Ao acordar após o trágico 8 de janeiro de 2023, todas as pessoas comprometidas com a democracia e a legalidade no Brasil vivenciam o desafio de elaborar respostas ao horror do extremismo violento. Aponta-se a influência, ou até mesmo participação, na ação violenta, de atores internos às próprias estruturas estatais – seja em postos de liderança de governo ou de representação política, seja nas forças de segurança pública e nas forças armadas – mas também possível ampliação e consolidação do extremismo de direita para além da influência de suas lideranças. Há boas propostas de compreensão da infraestrutura tecnológica que permite ou incentiva a radicalização e dos atores que, potencializando as dificuldades históricas de consolidação democrática no Brasil, promovem o extremismo de direita.
Mas há um ponto ainda a ser desdobrado pelas análises.
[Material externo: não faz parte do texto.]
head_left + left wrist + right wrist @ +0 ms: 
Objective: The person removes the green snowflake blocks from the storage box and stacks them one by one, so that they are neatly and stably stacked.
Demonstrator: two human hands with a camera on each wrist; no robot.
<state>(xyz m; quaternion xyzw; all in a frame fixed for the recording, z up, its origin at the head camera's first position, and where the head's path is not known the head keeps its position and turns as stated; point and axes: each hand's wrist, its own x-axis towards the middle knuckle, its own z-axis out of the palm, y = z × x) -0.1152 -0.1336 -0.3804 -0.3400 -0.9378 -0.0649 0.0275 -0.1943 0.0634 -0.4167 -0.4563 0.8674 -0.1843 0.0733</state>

À primeira vista, a forma mais fácil de tentar compreender o extremismo no interior das democracias constitucionais contemporâneas é encará-lo como uma mobilização de patologias individuais e irracionalidades. Além disso, a ação ostensivamente violenta pode levar as análises a ocultar o lado mais insidioso da relação que extremistas estabelecem com a legalidade e a democracia.
É necessário adicionar complexidade a esse quadro, revelando de que maneiras as pessoas assim mobilizadas atribuem sentido e legitimidade às suas ações. Há uma linguagem própria em jogo: o extremismo contemporâneo não se vale apenas de códigos frontalmente opostos ao código do direito, mas também de um que deseja hackeá-lo.